After their violent encounters with people outside of their forests, the indigenous peoples' federation for the Madre de Dios reserve (FENAMAD) suggested the Mashco-Piro invasion was "an act of desperation" caused by illegal loggers and drug traffickers invading their land, according to AFP.
FENAMAD condemned tourist visits, raising concerns about why these tribes have decided to venture into the outside world after actively avoiding contact for centuries.
The Peruvian government is currently looking an interpreter among the Yine tribe, who can understand a little of the Mashco-Piros’ language.
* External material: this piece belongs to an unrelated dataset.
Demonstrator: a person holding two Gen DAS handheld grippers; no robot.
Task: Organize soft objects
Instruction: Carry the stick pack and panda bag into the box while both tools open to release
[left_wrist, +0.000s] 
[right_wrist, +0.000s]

Members of the Mashco-Piro in south-eastern Peru, one of around 100 uncontacted indigenous tribes in the world. pic.twitter.com/jnbi0Asfsz— Malaika (@Bandja) February 8, 2015
The illegal loggers and gold miners have destroyed an estimated 55,000 hectares (136,000 acres) of forest in the region, driving a tribe of 800 people living in the Madre de Dios in southern Peru out of their forest.
The region inhabits two other isolated groups, about 150 Machiguengas and 300 Nahuas, who are also in danger of losing their home, considering Madre de Dios has the highest output of illegally mined gold in Peru, reported AFP.
"Isolated indigenous peoples have rights protected by the United Nations, including the right to decide to live in isolation, which the state must respect and protect," Prieto said.